George Condo, Ghost Figure (1991). All images via PRISM LA.
Fresh on the heels of the large-scale solo exhibition at the New Museum last year titled George Condo: Mental States, the work of George Condo has traveled to the west coast and is currently on view at PRISM. A survey of the artist’s paintings, drawings, and sculptures, the exhibition gives those in Los Angeles a rare chance to see the “fake old masters” for which Condo is so well known. Through gestures of the paint, of the body, and of the expression, Condo finds a means to investigate psychological space and the archetypal symbols connecting the human experience.

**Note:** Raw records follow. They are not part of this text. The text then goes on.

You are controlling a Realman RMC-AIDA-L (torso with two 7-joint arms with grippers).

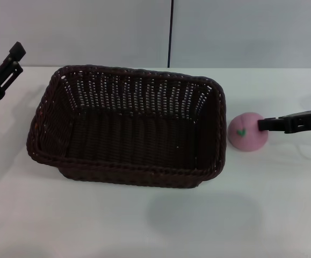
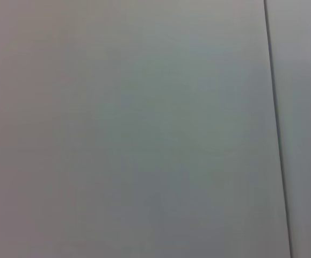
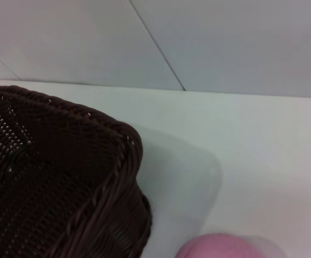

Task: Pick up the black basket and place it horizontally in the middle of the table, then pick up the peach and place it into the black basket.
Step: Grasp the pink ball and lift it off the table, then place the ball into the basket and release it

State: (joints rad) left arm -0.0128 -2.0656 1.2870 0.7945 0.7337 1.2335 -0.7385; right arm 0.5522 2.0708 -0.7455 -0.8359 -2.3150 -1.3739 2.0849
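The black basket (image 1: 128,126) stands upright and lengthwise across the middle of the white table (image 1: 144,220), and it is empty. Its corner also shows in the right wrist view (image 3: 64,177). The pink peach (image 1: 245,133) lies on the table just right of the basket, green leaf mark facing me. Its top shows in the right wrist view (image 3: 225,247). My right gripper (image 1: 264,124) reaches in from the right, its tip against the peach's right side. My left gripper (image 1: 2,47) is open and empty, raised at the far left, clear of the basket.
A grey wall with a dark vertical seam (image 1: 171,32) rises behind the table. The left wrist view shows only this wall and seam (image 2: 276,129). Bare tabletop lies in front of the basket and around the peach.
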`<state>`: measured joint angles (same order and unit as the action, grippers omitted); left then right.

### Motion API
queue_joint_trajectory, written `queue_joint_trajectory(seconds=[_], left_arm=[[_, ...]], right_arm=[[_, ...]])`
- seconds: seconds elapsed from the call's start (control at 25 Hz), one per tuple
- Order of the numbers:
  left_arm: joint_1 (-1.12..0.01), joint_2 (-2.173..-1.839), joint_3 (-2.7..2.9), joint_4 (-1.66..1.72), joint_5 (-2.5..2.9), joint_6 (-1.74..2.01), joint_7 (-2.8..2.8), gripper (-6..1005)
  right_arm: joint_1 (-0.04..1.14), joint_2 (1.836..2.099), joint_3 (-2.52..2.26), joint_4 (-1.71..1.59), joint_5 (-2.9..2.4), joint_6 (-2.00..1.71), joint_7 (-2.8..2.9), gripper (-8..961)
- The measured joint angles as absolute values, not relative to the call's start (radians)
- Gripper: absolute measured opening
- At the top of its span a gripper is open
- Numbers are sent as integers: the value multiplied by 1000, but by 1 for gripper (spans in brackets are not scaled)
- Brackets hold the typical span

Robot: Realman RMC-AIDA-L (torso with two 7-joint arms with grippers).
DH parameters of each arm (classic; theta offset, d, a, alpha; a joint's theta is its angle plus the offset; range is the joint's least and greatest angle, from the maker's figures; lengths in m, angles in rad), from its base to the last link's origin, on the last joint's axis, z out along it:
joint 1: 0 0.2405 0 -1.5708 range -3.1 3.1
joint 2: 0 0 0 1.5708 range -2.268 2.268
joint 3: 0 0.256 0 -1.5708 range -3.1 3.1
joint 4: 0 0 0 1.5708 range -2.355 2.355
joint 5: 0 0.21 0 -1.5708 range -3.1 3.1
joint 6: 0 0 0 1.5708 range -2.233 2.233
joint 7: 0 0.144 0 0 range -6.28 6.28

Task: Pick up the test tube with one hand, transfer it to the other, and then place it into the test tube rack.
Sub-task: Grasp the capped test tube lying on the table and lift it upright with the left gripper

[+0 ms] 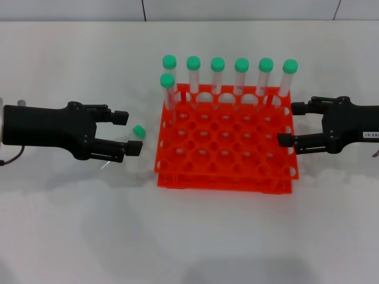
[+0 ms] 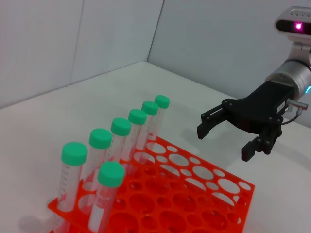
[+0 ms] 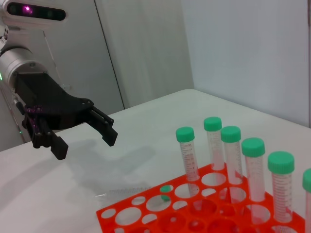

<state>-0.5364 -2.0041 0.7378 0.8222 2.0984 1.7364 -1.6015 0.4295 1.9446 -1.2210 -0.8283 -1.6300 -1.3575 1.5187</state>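
Left tool (image 1: 126,133) hovers low over the bench (image 1: 189,236) near its left edge, its fingers spread wide and gripping nothing. The test tube (image 1: 131,138) lies flat on the bench between those fingers, just beside the left side of the test tube rack (image 1: 225,142). Its green cap points toward the rack; the clear body is hard to make out against the white surface. It looks light, stiff and smooth, so it may well roll or slip. A hold across the body just behind the cap would suit it. Right tool (image 1: 285,123) waits open and empty at the rack's right side. Seven other tubes (image 1: 241,74) stand upright along the rack's far edge and far-left corner.
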Motion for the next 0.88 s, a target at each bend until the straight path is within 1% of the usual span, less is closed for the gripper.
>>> queue_joint_trajectory(seconds=[0.56, 0.8, 0.88], left_arm=[[-537, -2003, 738, 823, 2098, 1735, -1603, 846], [-538, -2000, 737, 825, 2111, 1719, -1619, 841], [-543, -1993, 739, 828, 2135, 1717, -1642, 839]], right_arm=[[429, 1947, -1221, -828, -1631, -1352, 1519, 869], [428, 1958, -1221, -828, -1631, -1345, 1514, 869], [429, 1960, -1220, -827, -1631, -1343, 1512, 869]])
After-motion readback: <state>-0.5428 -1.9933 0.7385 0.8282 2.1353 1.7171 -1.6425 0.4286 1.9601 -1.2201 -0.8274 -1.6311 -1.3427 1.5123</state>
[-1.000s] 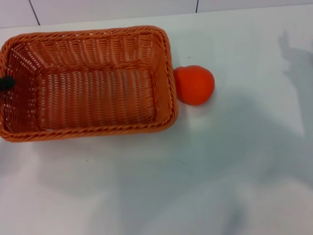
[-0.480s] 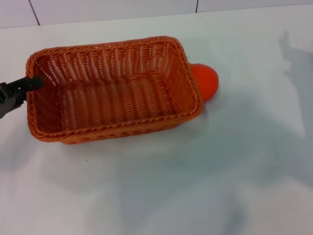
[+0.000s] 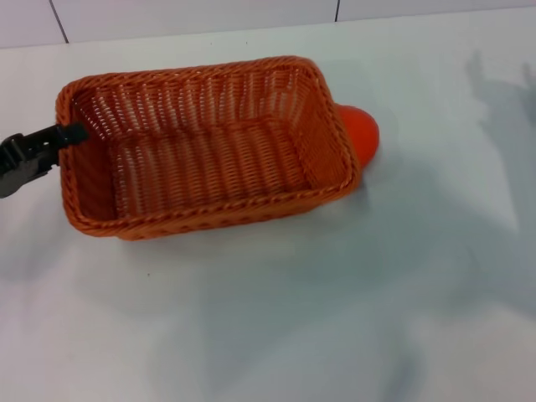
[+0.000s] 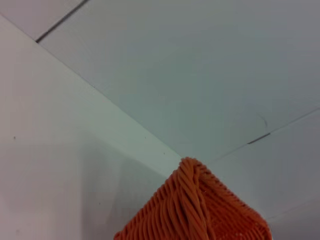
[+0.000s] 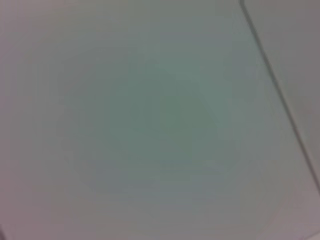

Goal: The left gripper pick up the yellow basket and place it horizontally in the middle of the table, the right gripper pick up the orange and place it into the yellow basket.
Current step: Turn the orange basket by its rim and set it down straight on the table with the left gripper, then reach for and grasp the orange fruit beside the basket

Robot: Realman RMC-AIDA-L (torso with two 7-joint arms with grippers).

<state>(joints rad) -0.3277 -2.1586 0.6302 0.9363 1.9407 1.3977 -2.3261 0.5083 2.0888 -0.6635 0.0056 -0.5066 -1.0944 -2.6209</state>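
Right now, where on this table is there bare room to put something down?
The near side of the table below the yellow basket is bare, as is the right side. It is crowded where the orange touches the basket, and at the left gripper.

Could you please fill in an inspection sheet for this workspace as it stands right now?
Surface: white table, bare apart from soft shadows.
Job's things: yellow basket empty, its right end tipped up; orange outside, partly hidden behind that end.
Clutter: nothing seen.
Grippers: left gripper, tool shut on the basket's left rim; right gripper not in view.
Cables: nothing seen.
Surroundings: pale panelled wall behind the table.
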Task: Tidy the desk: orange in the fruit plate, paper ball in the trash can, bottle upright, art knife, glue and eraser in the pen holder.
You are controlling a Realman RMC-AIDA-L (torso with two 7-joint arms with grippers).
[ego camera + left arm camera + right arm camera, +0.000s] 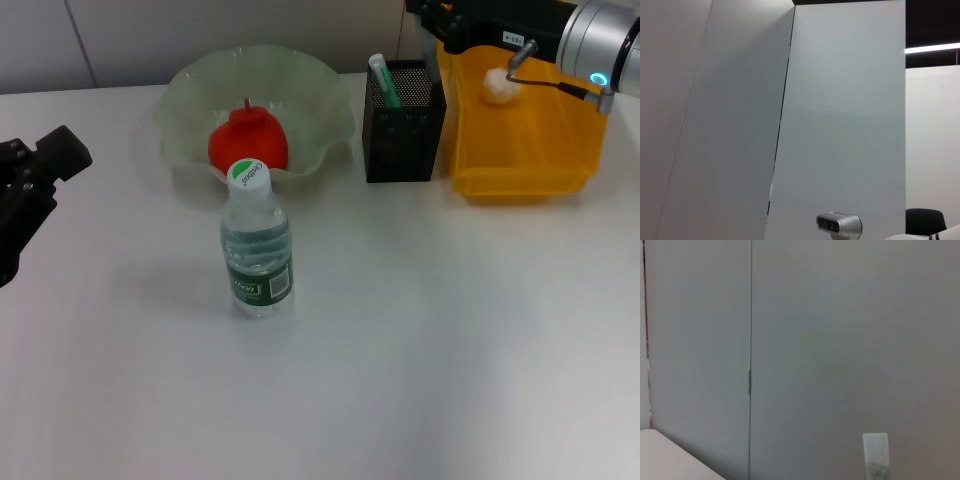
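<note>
The orange (248,142) lies in the fruit plate (310,75) at the back of the table. In front of the plate the bottle (256,245) stands upright with its cap on. The paper ball (499,84) rests inside the yellow trash can (520,150) at the back right. Between plate and can stands the pen holder (403,125), with a green-and-white stick (383,80) poking out; I cannot tell whether it is the glue or the art knife. The eraser is out of view. My right gripper (436,25) hovers above the holder's far side. My left gripper (40,165) is at the table's left edge.
The white table (420,340) stretches wide in front of the bottle. Both wrist views show only grey wall panels; a pale translucent strip (875,456) shows low in the right wrist view, and I cannot tell what it is.
</note>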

George Condo, Don Carlos (1996)
A term coined by the artist himself, “fake old masters” points to the influence of great figures in art history ranging from Velázquez to Picasso, seen synthesized in works such as Don Carlos (1996) and The Diver (2001). In both, the traditional portrait format is turned inside out by Condo’s curiously stretched and abstracted figures, dissolving into biomorphic shapes and visceral brushstrokes.
While reminiscent of the chiaroscuro lighting in a Velázquez or the writhing figures of Picasso’s later works, Condo’s practice is also deeply vested in his own imagination from which he has painted hundreds of characters into being since the early 1980s. A fusion of the banal and the fantastic, these characters teeter between beautiful and grotesque, comic and tragic.